So not we're under the "magic $900B", which was down from the "magic $1T". This makes it even more likely that Snowe will demand it get down to a new "magic $800B" for her vote. Then it's amendment time and it will get hacked more as Nelson & Bayh & Co. go to town on it. Whether the House can pull it back in Conference is a major question.
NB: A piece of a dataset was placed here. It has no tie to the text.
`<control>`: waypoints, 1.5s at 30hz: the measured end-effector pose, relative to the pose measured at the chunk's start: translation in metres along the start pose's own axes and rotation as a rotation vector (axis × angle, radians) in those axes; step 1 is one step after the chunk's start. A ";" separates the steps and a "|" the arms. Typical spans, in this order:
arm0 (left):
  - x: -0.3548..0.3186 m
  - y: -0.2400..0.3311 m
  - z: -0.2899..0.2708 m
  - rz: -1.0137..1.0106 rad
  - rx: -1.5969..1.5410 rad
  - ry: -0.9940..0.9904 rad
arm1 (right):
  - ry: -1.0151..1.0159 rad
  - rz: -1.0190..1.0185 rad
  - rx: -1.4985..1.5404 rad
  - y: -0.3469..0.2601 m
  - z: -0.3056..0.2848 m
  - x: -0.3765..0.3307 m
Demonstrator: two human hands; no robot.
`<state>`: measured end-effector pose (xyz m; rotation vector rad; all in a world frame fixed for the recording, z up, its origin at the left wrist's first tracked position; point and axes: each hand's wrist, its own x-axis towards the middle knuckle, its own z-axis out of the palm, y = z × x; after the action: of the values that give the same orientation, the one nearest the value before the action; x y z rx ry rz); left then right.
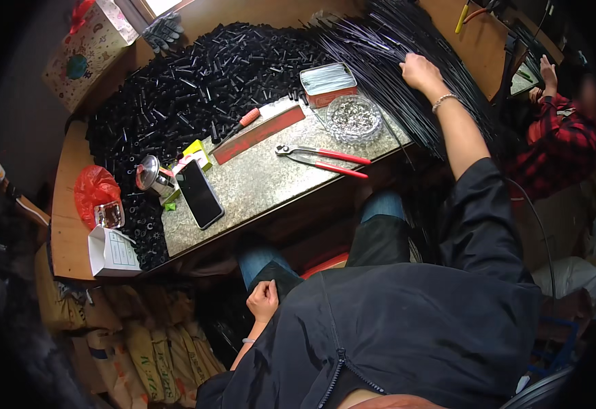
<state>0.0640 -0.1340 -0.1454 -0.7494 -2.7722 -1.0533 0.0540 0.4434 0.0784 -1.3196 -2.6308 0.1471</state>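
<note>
My right hand reaches out over a pile of long thin black rods at the far right of the table. Its fingers are curled and pinched at the rods, and what lies between them is hidden. My left hand is closed in a loose fist low at my lap, off the table, its contents hidden. Nearest the right hand are a glass dish of small shiny metal pieces and a tin filled with thin pale wires. Red-handled pincers lie on the speckled work board.
A heap of short black tubes covers the back and left. On the board are a phone, a red metal bar and a red-handled tool. A metal canister stands leftward. Another person's plaid sleeve shows at right.
</note>
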 end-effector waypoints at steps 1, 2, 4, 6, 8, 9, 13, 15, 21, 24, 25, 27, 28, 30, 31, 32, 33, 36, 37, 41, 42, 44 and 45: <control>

But expected a gutted Healthcare bill that will get Rahm his "win" that he's chasing, and leave Obama with "ownership" of it that will kill the Dems in the future.
One wonders if the White House grasps that they put themselves behind the eightball for 2012 with their accounting voodoo that causes much of the bill to not come into effect until 2013. Do they get that expectations have been raised among people who don't have healthcare that they will get it when the bill passes? Setting aside the notion that instant rollout wasn't terribly possible, it's about the expectation. This is worse than a normal delay, telling people in 2009 that they'll have to wait until 2010. We're talking about _years_.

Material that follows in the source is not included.